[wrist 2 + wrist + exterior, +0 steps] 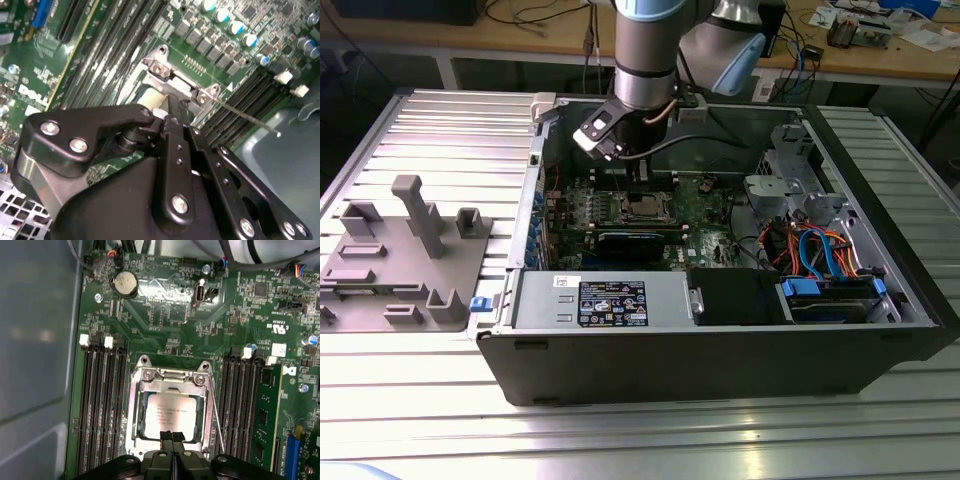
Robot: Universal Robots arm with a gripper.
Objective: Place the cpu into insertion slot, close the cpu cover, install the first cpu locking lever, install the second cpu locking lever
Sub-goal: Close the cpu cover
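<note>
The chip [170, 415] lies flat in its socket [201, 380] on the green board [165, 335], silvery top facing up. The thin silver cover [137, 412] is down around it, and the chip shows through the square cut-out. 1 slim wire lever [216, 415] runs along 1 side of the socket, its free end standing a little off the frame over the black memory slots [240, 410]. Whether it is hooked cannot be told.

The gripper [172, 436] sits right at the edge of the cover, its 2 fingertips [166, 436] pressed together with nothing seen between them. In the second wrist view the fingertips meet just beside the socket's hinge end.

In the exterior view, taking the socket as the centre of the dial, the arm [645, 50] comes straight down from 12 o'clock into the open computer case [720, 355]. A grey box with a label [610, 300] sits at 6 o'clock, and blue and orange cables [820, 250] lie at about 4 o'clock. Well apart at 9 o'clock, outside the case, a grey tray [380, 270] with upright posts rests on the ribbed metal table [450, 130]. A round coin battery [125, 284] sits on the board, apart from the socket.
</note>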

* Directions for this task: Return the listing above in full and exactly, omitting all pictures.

* Answer box:
[wrist 2 + wrist + exterior, +0 steps] 
Robot: Universal Robots arm with a gripper.
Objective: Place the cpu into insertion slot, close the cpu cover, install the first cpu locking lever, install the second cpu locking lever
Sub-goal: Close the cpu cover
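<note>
The chip [170, 415] lies flat in its socket [201, 380] on the green board [165, 335], silvery top facing up. The thin silver cover [137, 412] is down around it, and the chip shows through the square cut-out. 1 slim wire lever [216, 415] runs along 1 side of the socket, its free end standing a little off the frame over the black memory slots [240, 410]. Whether it is hooked cannot be told.

The gripper [172, 436] sits right at the edge of the cover, its 2 fingertips [166, 436] pressed together with nothing seen between them. In the second wrist view the fingertips meet just beside the socket's hinge end.

In the exterior view, taking the socket as the centre of the dial, the arm [645, 50] comes straight down from 12 o'clock into the open computer case [720, 355]. A grey box with a label [610, 300] sits at 6 o'clock, and blue and orange cables [820, 250] lie at about 4 o'clock. Well apart at 9 o'clock, outside the case, a grey tray [380, 270] with upright posts rests on the ribbed metal table [450, 130]. A round coin battery [125, 284] sits on the board, apart from the socket.
</note>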

Nothing else is required for this exercise.